Once you have determined your channel offerings and what your customers use/want, it is critical to evaluate how well you are actually performing in the channels you do provide. You need to know where the gaps are before you can know where you need to focus improvement efforts or execute a channel strategy. Building a customer experience (CX) matrix and conducting customer journey mapping are two effective approaches to evaluate your current channel execution. In this post, we discuss the value of these approaches, as well as what they can reveal about a program.

CX Matrix

A CX matrix is similar to the channel matrix (which was reviewed in Part One of this blog series).  Like the channel matrix, a CX matrix is composed of the various channels currently offered by a company (on the left) and the various types of interactions (along the top). But rather than filling the cells in with volume, as in a channel matrix, the CX matrix cells are filled with customer satisfaction (CSAT) results. By completing such an exercise, it becomes possible to understand channel performance across all engagement types.

Figure 1 is an example of a CX matrix, found in COPC Inc.’s Customer Journey Mapping Certification course materials.
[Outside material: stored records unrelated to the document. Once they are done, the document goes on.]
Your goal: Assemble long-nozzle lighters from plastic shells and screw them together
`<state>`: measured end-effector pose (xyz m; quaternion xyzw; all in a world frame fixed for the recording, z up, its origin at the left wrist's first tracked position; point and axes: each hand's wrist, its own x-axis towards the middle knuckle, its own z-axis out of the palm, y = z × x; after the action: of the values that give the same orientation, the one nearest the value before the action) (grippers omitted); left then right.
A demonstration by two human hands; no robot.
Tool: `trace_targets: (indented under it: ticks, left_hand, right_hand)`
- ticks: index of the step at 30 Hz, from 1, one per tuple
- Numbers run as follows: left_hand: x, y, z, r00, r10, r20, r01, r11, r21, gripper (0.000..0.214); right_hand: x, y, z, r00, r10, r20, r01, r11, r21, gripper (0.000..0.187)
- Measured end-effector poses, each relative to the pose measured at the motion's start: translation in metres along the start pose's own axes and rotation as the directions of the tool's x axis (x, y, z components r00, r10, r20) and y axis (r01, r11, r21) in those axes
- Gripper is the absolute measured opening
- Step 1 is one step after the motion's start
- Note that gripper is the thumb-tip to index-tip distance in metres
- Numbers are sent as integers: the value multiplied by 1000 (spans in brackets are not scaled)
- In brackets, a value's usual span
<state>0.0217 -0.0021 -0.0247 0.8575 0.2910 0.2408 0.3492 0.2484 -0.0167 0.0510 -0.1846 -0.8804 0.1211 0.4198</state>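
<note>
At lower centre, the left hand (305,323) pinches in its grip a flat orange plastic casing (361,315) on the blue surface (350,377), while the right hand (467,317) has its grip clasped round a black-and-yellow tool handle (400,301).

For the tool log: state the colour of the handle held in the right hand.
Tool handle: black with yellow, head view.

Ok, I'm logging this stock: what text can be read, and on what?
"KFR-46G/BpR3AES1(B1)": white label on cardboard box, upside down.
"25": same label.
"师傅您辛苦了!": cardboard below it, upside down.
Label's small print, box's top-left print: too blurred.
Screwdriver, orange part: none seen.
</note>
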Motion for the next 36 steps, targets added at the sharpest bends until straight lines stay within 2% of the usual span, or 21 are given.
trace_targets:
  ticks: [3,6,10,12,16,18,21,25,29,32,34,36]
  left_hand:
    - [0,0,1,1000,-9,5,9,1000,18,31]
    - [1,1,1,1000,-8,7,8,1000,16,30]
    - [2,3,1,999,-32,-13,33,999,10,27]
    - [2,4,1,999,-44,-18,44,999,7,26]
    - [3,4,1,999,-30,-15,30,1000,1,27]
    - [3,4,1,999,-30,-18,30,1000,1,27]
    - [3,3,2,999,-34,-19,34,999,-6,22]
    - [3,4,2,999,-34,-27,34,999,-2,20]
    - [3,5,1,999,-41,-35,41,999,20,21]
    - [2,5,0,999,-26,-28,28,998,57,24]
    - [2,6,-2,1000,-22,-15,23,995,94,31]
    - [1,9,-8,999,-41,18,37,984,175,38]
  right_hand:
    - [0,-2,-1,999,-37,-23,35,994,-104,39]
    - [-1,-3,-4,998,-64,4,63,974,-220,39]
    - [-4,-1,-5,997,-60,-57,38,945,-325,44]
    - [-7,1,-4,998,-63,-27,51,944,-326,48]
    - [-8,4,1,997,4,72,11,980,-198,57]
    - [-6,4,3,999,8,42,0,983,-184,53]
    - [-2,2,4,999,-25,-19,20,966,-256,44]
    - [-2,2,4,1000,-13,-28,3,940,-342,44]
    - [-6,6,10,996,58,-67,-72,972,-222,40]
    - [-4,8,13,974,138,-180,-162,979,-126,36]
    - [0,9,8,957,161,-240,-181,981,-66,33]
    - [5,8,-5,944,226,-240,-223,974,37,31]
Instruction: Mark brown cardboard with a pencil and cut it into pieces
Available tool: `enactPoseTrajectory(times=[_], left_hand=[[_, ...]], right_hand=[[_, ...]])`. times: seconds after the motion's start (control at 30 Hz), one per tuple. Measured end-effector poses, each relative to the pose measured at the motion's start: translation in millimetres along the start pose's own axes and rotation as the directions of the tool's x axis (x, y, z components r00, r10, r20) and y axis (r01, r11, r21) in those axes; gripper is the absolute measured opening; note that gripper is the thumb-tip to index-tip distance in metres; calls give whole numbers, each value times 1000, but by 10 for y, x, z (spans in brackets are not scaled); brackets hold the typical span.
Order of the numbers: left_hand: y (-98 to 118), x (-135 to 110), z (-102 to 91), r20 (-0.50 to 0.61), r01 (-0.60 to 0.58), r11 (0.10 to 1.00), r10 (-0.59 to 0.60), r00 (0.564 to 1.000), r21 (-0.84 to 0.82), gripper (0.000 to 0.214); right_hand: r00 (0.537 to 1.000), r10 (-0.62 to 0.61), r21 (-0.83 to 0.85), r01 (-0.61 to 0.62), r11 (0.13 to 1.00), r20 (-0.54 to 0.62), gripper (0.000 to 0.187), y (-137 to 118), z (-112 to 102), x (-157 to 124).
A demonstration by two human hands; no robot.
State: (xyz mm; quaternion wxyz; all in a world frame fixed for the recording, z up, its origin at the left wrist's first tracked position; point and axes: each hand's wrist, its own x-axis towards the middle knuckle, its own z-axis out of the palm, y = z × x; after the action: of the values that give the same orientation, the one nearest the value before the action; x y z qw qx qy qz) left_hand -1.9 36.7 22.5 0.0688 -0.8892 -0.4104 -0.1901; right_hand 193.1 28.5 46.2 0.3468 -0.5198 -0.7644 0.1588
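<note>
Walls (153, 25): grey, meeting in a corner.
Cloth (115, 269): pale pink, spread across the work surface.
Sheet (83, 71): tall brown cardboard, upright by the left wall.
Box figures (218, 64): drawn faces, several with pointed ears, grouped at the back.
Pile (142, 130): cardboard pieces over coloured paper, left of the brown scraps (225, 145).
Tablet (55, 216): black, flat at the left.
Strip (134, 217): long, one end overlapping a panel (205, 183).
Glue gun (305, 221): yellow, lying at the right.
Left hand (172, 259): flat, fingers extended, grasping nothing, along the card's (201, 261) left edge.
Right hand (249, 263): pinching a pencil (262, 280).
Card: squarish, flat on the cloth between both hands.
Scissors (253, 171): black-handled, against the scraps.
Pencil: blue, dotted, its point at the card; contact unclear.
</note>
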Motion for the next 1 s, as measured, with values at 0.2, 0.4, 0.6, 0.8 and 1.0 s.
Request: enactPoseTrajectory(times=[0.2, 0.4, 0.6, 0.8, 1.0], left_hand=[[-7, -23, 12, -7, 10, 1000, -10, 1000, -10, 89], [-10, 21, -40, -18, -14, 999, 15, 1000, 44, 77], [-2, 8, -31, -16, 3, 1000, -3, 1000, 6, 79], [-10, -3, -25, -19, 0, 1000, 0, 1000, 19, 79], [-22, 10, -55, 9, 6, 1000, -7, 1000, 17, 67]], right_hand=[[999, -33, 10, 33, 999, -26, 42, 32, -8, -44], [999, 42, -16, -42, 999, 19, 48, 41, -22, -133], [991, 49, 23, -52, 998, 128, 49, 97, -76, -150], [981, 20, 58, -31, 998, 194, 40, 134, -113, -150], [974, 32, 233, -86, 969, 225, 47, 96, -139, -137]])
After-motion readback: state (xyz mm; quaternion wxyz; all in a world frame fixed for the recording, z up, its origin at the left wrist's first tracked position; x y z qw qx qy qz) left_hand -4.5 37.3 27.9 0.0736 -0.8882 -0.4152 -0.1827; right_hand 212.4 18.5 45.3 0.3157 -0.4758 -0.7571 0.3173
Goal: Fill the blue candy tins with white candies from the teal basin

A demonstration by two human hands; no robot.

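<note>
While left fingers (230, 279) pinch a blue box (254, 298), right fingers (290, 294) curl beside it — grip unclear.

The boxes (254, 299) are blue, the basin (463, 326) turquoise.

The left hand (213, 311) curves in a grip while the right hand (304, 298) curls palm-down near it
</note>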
In this case, a matrix is formed using nine channels (left) and nine types of contact (top). For the sake of simplicity, this example uses color codes to represent CSAT results, but the actual percentages can also be used to provide even greater granularity.

Figure 1: CX Matrix. Source: COPC Inc. Customer Journey Mapping Certification course materials

 

By putting CSAT results into the CX matrix, it becomes much easier to spot opportunities for improvement. For instance, Web/Online is performing poorly across all contact types, except for Orders and Purchases. By creating a CX matrix, a company creates a framework for uncovering customer pain points.

Customer Journey Mapping

Customer Journey Mapping (CJM) is another way to understand how well you are executing from your customer’s perspective. The purpose of a CJM project is to map the end-to-end customer experience, doing so across journeys, channels, contact types, and even customer personas.

CJM projects can also vary in focus, running the gamut from very broad journeys involving many individual interactions and transactions to very specific interaction types. The output of a CJM project is the map itself, often in the form of a diagram or infographic, highlighting key interactions as well as the thought process, actions, experiences and emotions of a particular customer persona.

The customer journey map(s), when combined with the insights and perspectives derived from things like customer surveying and focus groups, tell a very powerful and detailed story about a brand. This information proves critical in the fourth and final chapter of this blog blog series, which has everything to do with finding and closing gaps, setting the stage for truly exceptional customer experiences.

Check back tomorrow for the next blog post in the series, focusing on this question: 
Have we identified the gaps and taken corrective action?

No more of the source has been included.